ADMINISTRATION AND INTERPRETATION
7.1.    Administration. The Administrator shall be in charge of the overall operation and administration of the Supplemental Plan. The Administrator has, to the extent appropriate and in addition to the powers described elsewhere in the Supplemental Plan, full discretionary authority to construe and interpret the terms and provisions of the Supplemental Plan; to calculate the amount of any distribution; to adopt, alter and repeal administrative rules, guidelines and practices governing the Supplemental Plan; to perform all acts, including the delegation of its administrative responsibilities to advisors or other persons who may or may not be employees of the Company and/or its Affiliates; and to rely upon the information or opinions of legal counsel or experts selected to render advice with respect to the Supplemental Plan, as it shall deem advisable, with respect to the administration of the Supplemental Plan.
7.2.    Delegation. The Administrator may delegate specific responsibilities to other persons or entities as the Administrator shall determine. The Administrator may authorize one or more of its number, or any agent, to execute or deliver any instrument or to make any payment in its behalf. The Administrator may employ and rely on the advice of counsel, accountants, and such other persons as may be necessary in administering the Supplemental Plan.

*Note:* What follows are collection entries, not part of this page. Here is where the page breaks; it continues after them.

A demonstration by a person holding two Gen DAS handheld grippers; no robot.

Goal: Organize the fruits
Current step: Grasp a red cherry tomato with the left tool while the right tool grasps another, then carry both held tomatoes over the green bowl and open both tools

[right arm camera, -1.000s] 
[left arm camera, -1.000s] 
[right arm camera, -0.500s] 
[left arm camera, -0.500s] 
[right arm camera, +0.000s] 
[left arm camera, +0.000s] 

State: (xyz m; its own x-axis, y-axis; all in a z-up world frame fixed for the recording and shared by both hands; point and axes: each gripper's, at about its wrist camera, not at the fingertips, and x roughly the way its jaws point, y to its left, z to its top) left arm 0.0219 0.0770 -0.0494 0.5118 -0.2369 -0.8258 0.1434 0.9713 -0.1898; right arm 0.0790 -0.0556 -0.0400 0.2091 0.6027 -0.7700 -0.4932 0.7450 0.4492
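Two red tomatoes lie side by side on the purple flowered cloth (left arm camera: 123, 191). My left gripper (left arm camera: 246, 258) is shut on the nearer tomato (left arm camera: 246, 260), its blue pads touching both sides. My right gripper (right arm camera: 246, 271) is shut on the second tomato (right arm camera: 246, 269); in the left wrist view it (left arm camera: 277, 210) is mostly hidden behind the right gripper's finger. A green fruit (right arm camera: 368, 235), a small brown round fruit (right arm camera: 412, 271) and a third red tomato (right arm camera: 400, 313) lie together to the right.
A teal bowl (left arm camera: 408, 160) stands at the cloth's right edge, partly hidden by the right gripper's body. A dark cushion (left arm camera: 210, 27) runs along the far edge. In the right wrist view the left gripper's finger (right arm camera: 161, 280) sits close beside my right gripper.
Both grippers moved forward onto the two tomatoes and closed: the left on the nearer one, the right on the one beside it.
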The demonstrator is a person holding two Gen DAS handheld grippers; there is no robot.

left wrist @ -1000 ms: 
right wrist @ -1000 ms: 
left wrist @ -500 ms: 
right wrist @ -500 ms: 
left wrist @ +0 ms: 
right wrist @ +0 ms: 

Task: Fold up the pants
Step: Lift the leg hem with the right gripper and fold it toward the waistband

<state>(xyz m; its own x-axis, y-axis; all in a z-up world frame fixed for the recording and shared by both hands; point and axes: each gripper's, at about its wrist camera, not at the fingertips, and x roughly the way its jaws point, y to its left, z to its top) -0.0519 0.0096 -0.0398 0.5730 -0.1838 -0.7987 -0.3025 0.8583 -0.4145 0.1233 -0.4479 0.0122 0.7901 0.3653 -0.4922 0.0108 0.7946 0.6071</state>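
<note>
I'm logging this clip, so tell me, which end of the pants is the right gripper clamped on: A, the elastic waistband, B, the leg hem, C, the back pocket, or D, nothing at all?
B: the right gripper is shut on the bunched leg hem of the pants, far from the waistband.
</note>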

7.3.    Interpretation. Nothing in the Supplemental Plan shall be interpreted or operated in a manner that may affect the terms and provisions of any Qualified 401(k) Plan. The Administrator may take any action, correct any defect, supply any omission or reconcile any inconsistency in the Supplemental Plan, or in any election hereunder, in the manner and to the extent it shall deem necessary to carry the Supplemental Plan into effect or to carry out the Company’s purposes in adopting the Supplemental Plan. Any decision, interpretation or other action made or taken in good faith by or at the direction of the Company or the Administrator arising out of or in connection with the Supplemental Plan, shall be within the absolute discretion of each of them, and shall be final, binding and conclusive on the Company, all Participants and Beneficiaries and their respective heirs, executors, administrators, successors and assigns. The Administrator’s determinations hereunder need not be uniform, and may be made selectively among Eligible Employees, whether or not they are similarly situated.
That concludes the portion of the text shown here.